Problem details -> The listing is to be printed word for word, pictures omitted.

Exercise data ->
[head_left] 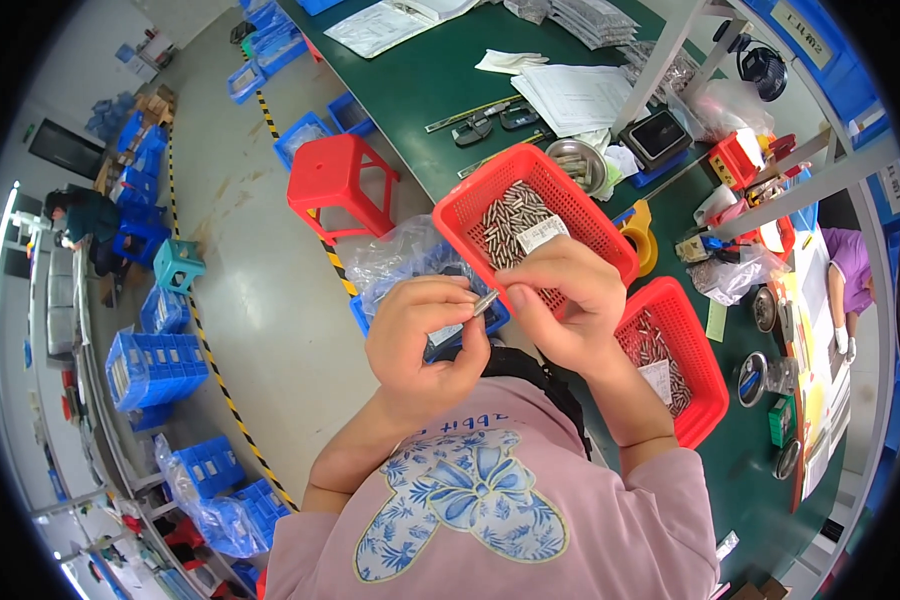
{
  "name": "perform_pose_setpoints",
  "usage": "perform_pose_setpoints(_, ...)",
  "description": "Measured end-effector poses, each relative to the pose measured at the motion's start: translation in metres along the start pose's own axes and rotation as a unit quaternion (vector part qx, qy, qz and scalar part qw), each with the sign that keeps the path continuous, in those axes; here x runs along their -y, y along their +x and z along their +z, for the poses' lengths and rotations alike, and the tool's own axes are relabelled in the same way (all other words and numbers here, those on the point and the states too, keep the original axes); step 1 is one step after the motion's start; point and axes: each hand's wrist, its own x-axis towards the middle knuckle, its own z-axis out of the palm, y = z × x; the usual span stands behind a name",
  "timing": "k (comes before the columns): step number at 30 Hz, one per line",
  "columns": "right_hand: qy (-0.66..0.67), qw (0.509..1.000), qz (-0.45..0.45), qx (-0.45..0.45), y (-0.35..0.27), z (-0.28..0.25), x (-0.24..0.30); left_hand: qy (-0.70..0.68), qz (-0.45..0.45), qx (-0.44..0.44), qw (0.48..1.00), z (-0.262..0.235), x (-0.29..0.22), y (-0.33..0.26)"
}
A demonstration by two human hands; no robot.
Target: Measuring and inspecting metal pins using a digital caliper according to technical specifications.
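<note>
Above the green workbench (440,90), left hand (425,345) and right hand (565,300) each pinch one small metal pin (485,302) in a narrow grip.

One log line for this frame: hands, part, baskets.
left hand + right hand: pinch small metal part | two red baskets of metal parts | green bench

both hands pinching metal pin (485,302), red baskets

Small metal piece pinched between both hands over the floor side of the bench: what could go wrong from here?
1. The small metal piece is held only by fingertips of the left hand and right hand, off the green table; a slip would likely drop it into the lap or onto the floor.
2. The upper red basket overhangs the table edge near the right hand; a bump might tip it.
</note>
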Motion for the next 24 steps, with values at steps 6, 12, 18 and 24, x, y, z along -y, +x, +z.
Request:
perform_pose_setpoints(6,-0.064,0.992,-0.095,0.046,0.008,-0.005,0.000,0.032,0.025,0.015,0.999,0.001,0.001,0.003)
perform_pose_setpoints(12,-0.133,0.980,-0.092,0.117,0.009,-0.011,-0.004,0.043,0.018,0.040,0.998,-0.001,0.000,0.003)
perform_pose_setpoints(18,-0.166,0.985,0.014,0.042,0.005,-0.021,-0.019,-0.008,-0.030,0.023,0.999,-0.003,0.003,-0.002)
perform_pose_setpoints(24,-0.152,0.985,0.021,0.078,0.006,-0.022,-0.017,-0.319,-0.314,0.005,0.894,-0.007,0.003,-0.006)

Written response ->
[head_left] 
{
  "name": "perform_pose_setpoints",
  "usage": "perform_pose_setpoints(_, ...)",
  "description": "Measured end-effector poses, each relative to the pose measured at the motion's start: translation in metres along the start pose's own axes and rotation as a unit quaternion (vector part qx, qy, qz and scalar part qw), each with the sign that keeps the path continuous, in those axes; here x runs along their -y, y along their +x and z along their +z, for the poses' lengths and rotations alike, and the tool's own axes are relabelled in the same way (all other words and numbers here, those on the point and the states too, keep the original axes); step 1 is one step after the motion's start; point and axes: each hand's wrist, its own x-axis towards the middle knuckle, its own z-axis out of the palm, y = z × x; the usual span stands behind a name",
  "timing": "k (comes before the columns): step number at 30 Hz, one per line",
  "columns": "right_hand: qy (-0.66..0.67), qw (0.509..1.000), qz (-0.45..0.45), qx (-0.45..0.45), y (-0.35..0.27), z (-0.28..0.25), x (-0.24..0.30); left_hand: qy (-0.70..0.68), qz (-0.45..0.45), qx (-0.44..0.44), qw (0.48..1.00), z (-0.262..0.235), x (-0.29..0.22), y (-0.33..0.26)"
}
A demonstration by two human hands; no robot.
Target: Measuring and inspecting metal pins using a digital caliper according to technical specifications.
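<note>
Above the green workbench (440,90), left hand (425,345) and right hand (565,300) each pinch one small metal pin (485,302) in a narrow grip.

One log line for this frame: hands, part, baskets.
left hand + right hand: pinch small metal part | two red baskets of metal parts | green bench

both hands pinching metal pin (485,302), red baskets

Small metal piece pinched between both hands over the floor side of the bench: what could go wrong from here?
1. The small metal piece is held only by fingertips of the left hand and right hand, off the green table; a slip would likely drop it into the lap or onto the floor.
2. The upper red basket overhangs the table edge near the right hand; a bump might tip it.
</note>
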Motion for the next 24 steps, with values at steps 6, 12, 18 and 24, x, y, z along -y, +x, +z.
Request:
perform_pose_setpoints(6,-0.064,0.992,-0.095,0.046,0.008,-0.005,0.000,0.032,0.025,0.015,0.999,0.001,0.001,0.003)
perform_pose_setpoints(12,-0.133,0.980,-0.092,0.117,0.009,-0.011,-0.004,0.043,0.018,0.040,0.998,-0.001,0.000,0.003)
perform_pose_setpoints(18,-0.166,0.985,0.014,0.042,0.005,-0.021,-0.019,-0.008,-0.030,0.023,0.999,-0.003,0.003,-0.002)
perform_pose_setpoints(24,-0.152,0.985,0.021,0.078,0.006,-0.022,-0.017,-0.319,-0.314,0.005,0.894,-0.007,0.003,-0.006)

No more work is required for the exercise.